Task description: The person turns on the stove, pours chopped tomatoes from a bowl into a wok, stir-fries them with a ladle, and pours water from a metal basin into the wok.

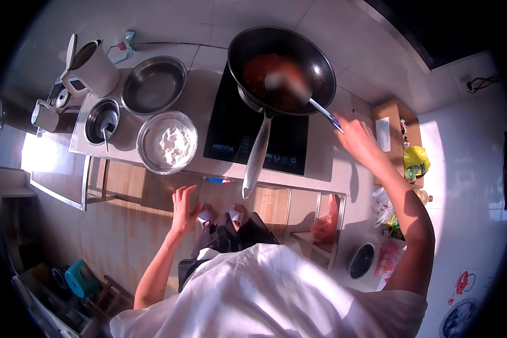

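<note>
My right hand is closed around the handle of a spatula, whose blurred head rests in red sauce inside a black wok. The wok sits on a black induction cooktop, its long handle pointing toward me. In front of the counter, my left hand hangs in the air with fingers apart, holding nothing. Nearest to it is a bowl of white flour, standing at the counter's front edge.
Behind the flour bowl lies an empty metal basin. A small metal bowl with a spoon and a white kettle with its lid up stand at the left. At the right is a cardboard box with packets.
</note>
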Demonstrator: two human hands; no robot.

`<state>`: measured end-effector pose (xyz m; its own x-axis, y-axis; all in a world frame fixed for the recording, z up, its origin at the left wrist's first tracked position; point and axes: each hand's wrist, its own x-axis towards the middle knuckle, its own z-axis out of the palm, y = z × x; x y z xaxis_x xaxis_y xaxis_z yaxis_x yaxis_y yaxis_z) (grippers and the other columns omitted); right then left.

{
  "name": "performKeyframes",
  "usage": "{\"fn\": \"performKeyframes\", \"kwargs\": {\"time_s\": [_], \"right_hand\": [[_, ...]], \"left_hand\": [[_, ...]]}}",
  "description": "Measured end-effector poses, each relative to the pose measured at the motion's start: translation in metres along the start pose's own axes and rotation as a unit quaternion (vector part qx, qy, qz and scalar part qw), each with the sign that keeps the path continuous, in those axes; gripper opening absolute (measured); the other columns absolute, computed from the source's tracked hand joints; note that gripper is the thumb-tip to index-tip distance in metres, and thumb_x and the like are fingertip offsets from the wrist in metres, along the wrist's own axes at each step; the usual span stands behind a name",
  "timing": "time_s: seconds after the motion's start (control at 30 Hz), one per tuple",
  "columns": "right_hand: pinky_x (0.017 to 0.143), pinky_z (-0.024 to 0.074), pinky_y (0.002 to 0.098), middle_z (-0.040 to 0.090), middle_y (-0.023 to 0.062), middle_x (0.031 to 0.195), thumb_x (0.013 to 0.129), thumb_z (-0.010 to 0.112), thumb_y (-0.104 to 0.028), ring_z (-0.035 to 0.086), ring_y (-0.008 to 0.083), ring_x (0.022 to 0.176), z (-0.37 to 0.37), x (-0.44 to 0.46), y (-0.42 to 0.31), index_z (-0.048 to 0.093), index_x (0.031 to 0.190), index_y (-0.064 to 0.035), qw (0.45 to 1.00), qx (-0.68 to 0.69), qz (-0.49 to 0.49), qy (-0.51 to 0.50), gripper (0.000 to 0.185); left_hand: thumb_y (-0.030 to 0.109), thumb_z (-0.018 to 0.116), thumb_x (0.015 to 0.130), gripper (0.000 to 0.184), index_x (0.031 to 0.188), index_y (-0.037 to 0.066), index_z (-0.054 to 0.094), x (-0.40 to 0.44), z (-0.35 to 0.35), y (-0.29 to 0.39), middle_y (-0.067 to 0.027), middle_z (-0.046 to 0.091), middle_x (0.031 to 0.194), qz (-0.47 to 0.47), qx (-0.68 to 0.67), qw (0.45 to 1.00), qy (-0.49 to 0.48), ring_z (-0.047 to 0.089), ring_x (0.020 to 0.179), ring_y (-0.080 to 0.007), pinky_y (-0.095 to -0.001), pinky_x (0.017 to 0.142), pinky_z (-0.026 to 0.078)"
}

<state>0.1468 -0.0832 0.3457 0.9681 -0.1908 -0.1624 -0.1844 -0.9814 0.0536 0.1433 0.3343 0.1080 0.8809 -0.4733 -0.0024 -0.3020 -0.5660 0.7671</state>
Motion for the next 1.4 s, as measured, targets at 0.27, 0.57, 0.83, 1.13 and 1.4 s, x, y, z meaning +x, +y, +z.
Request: {"fn": "performKeyframes", "kwargs": {"time_s": [0.27,0.57,0.83,1.13,1.4], "right_hand": [[0.065,0.0441,0.0438,0.056,0.0245,0.07,0.078,0.056,-0.013,0.057,0.041,0.072,0.012,-0.002,0.014,0.052,0.113,-0.0024,0.992,0.119,-0.028,-0.01,0.037],[0.066,0.0451,0.0448,0.057,0.023,0.068,0.082,0.056,-0.016,0.058,0.0397,0.069,-0.012,-0.014,0.005,0.054,0.107,-0.0016,0.992,0.122,0.033,0.011,0.029],[0.064,0.0425,0.0413,0.054,0.0222,0.069,0.079,0.055,-0.016,0.055,0.0385,0.067,0.008,0.0,0.0,0.052,0.111,-0.0001,0.991,0.134,0.024,-0.014,0.037],[0.036,0.0337,0.0179,0.044,-0.002,0.058,0.093,0.035,-0.033,0.041,0.0041,0.043,-0.037,0.005,0.017,0.049,0.106,0.0023,0.818,0.51,0.193,-0.182,0.04],[0.036,0.0293,0.0179,0.039,-0.0031,0.058,0.096,0.033,-0.034,0.033,0.0025,0.044,-0.022,0.035,0.01,0.048,0.101,0.0041,0.744,0.514,0.257,-0.341,0.042]], "left_hand": [[0.003,0.066,0.066,0.058,0.12,0.008,0.044,0.002,-0.003,0.01,-0.0164,0.042,0.116,0.009,-0.005,1.0,0.003,0.039,0.108,-0.0351,-0.0425,0.094,0.034],[0.004,0.066,0.066,0.057,0.119,0.008,0.045,-0.009,-0.007,-0.001,-0.0162,0.042,0.115,-0.001,-0.001,1.0,0.002,0.039,0.108,-0.0346,-0.0418,0.094,0.034],[0.005,0.065,0.068,0.054,0.119,0.008,0.045,-0.007,-0.006,0.004,-0.0139,0.043,0.116,0.006,-0.009,1.0,-0.009,0.037,0.112,-0.033,-0.0414,0.096,0.032],[0.026,0.056,0.087,0.046,0.126,0.007,0.039,0.045,-0.004,0.083,-0.0081,0.046,0.119,-0.004,-0.362,0.916,-0.172,0.045,0.109,-0.0175,-0.0325,0.092,0.038],[0.033,0.045,0.092,0.034,0.116,0.009,0.04,0.088,0.018,0.159,-0.0084,0.055,0.102,-0.183,-0.724,0.633,-0.204,0.057,0.076,-0.0124,-0.0281,0.069,0.049]]}}
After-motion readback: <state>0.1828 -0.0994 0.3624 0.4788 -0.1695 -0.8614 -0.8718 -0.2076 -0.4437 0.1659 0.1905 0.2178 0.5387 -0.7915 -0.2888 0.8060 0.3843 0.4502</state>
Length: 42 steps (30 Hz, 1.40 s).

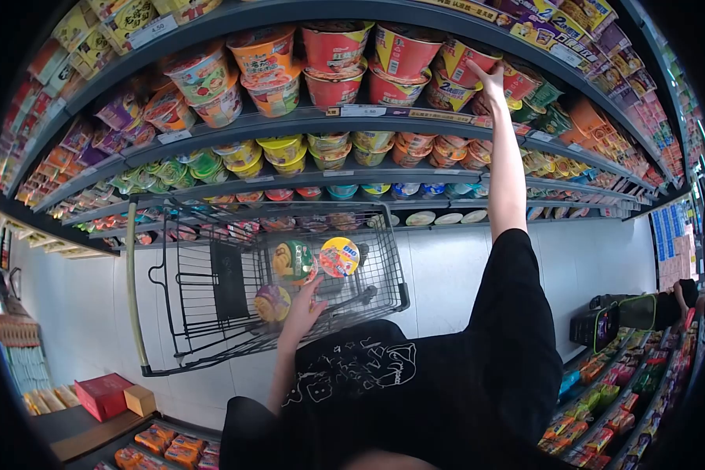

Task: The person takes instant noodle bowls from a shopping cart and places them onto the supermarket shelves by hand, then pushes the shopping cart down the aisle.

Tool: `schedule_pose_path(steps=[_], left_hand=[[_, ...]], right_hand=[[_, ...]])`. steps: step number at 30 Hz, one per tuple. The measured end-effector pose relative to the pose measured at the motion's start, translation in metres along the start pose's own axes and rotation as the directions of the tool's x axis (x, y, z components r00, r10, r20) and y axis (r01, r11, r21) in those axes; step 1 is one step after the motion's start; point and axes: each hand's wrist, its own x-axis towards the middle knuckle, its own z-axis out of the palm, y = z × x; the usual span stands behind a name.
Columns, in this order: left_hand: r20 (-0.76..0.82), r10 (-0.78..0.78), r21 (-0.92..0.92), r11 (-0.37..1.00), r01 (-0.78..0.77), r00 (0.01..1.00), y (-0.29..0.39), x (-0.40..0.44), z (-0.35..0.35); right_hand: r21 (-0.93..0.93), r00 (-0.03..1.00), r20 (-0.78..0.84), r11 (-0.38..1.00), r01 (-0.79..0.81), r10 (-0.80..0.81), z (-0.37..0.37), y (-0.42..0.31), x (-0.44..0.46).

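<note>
My right hand [487,83] is stretched out to the upper shelf, its fingers against the side of a red and yellow instant noodle cup [464,61]. That cup stands on top of another one, in a row of stacked noodle cups. My left hand [304,309] hangs over the near side of a wire shopping cart [182,270], fingers apart and holding nothing. Inside the cart lie a green noodle cup [291,260], a yellow and red noodle cup [339,257] and a purple and yellow noodle cup [272,302].
Price tags [364,111] run along the shelf edge [290,121]. Lower shelves hold many smaller cups [282,153]. A red box [103,395] and a small brown box [139,400] sit at the lower left. Packaged snacks [603,399] fill racks at the lower right. White floor [446,274] surrounds the cart.
</note>
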Motion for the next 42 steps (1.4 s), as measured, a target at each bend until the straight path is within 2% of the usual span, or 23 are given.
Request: schedule_pose_path(steps=[3, 4, 5, 6, 7, 9, 11, 14, 17, 19, 21, 23, 26, 27, 29, 30, 31, 33, 37, 38, 39, 41, 42], left_hand=[[-0.058, 0.06, -0.058, 0.996, -0.064, 0.996, -0.006, -0.001, 0.0], [-0.057, 0.042, -0.063, 0.997, -0.046, 0.997, -0.008, -0.001, -0.001], [-0.058, 0.027, -0.069, 0.997, -0.031, 0.998, -0.009, 0.0, -0.002], [-0.063, 0.029, -0.073, 0.997, -0.034, 0.998, -0.012, 0.0, -0.002], [-0.041, -0.006, -0.06, 0.998, 0.003, 0.999, -0.014, 0.0, -0.003], [-0.016, -0.039, -0.049, 0.998, 0.038, 0.999, -0.019, 0.0, -0.004], [0.025, -0.036, 0.004, 0.999, 0.036, 0.999, -0.024, 0.003, -0.003], [-0.023, 0.042, 0.086, 0.995, -0.04, 0.999, -0.027, 0.007, 0.002], [-0.002, -0.046, 0.048, 0.998, 0.046, 0.999, -0.016, 0.009, 0.001], [-0.024, 0.006, 0.06, 0.998, -0.005, 1.0, -0.029, 0.011, 0.008], [-0.046, 0.055, 0.074, 0.996, -0.051, 0.997, -0.032, 0.009, 0.009], [-0.013, -0.005, 0.084, 0.996, 0.006, 1.0, -0.032, 0.007, 0.007], [-0.022, -0.018, 0.074, 0.997, 0.019, 1.0, -0.027, 0.004, 0.002], [-0.023, -0.021, 0.075, 0.997, 0.023, 1.0, -0.03, 0.002, 0.001], [-0.021, -0.028, 0.075, 0.997, 0.029, 0.999, -0.038, 0.001, 0.001], [-0.026, -0.031, 0.074, 0.997, 0.033, 0.999, -0.037, 0.001, 0.0], [-0.018, -0.049, 0.049, 0.998, 0.05, 0.999, -0.036, 0.0, -0.001], [-0.013, -0.072, 0.023, 0.997, 0.072, 0.997, -0.038, 0.0, -0.001], [-0.016, -0.068, 0.072, 0.995, 0.069, 0.998, -0.041, 0.004, 0.002], [-0.001, -0.113, 0.089, 0.99, 0.112, 0.994, -0.04, 0.004, 0.003], [-0.003, -0.139, 0.079, 0.987, 0.138, 0.99, -0.053, 0.004, 0.009], [0.024, -0.122, 0.02, 0.992, 0.122, 0.992, -0.101, 0.009, 0.031], [0.053, -0.156, 0.118, 0.982, 0.149, 0.986, -0.119, 0.008, 0.039]], right_hand=[[-0.151, 0.999, 0.036, 0.988, -0.027, 0.033, 0.0, -0.023, -0.019], [-0.483, 0.98, -0.067, 0.866, 0.131, -0.186, 0.004, -0.029, -0.025], [-0.763, 0.903, -0.086, 0.611, 0.212, -0.42, 0.01, -0.035, -0.027], [-0.865, 0.772, -0.009, 0.393, 0.312, -0.635, 0.018, -0.04, -0.028], [-0.943, 0.759, 0.057, 0.215, 0.255, -0.648, 0.026, -0.047, -0.028], [-0.953, 0.752, 0.215, 0.035, 0.301, -0.623, 0.043, -0.059, -0.024], [-0.907, 0.659, 0.371, -0.102, 0.409, -0.655, 0.048, -0.049, -0.008], [-0.907, 0.7, 0.394, -0.127, 0.403, -0.595, 0.045, -0.043, 0.007], [-0.907, 0.752, 0.342, 0.013, 0.422, -0.564, 0.026, -0.043, 0.007], [-0.754, 0.763, 0.127, 0.438, 0.489, -0.634, 0.011, -0.034, 0.008], [-0.529, 0.931, -0.026, 0.795, 0.297, -0.365, -0.001, -0.03, 0.006], [-0.534, 0.952, -0.027, 0.809, 0.245, -0.306, -0.012, -0.024, 0.014], [-0.282, 0.965, 0.066, 0.923, 0.26, -0.252, -0.019, -0.017, 0.025], [-0.28, 0.966, 0.066, 0.925, 0.257, -0.249, -0.015, -0.029, 0.018], [-0.588, 0.973, 0.007, 0.787, 0.189, -0.229, 0.002, -0.045, 0.004], [-0.679, 0.759, 0.043, 0.539, 0.499, -0.65, 0.018, -0.046, 0.0], [-0.678, 0.727, 0.131, 0.474, 0.562, -0.674, 0.028, -0.051, -0.005], [-0.618, 0.761, 0.185, 0.529, 0.582, -0.621, 0.066, -0.069, -0.023], [-0.765, 0.647, 0.391, 0.16, 0.624, -0.655, 0.133, -0.077, -0.042], [-0.813, 0.589, 0.447, -0.031, 0.581, -0.673, 0.146, -0.078, -0.04], [-0.859, 0.815, 0.431, 0.101, 0.502, -0.387, 0.157, -0.087, -0.046], [-0.844, 0.881, 0.365, 0.291, 0.45, -0.302, 0.164, -0.107, -0.047], [-0.846, 0.812, 0.317, 0.241, 0.476, -0.49, 0.166, -0.092, -0.04]])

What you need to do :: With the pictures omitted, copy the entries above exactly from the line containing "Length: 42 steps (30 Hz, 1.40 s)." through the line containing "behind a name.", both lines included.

Reply to the task ::
Length: 42 steps (30 Hz, 1.40 s).


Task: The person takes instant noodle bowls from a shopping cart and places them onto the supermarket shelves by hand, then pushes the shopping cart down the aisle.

Tool: `schedule_pose_path(steps=[_], left_hand=[[_, ...]], right_hand=[[_, ...]])`. steps: step number at 30 Hz, one per tuple. The measured end-effector pose relative to the pose measured at the motion's start, translation in metres along the start pose's own axes and rotation as the directions of the tool's x axis (x, y, z components r00, r10, r20) and y axis (r01, r11, r21) in those axes; step 1 is one step after the motion's start; point and axes: each hand's wrist, its own x-axis towards the middle knuckle, its own z-axis out of the palm, y = z × x; the usual span stands behind a name.

No part of the answer remains open.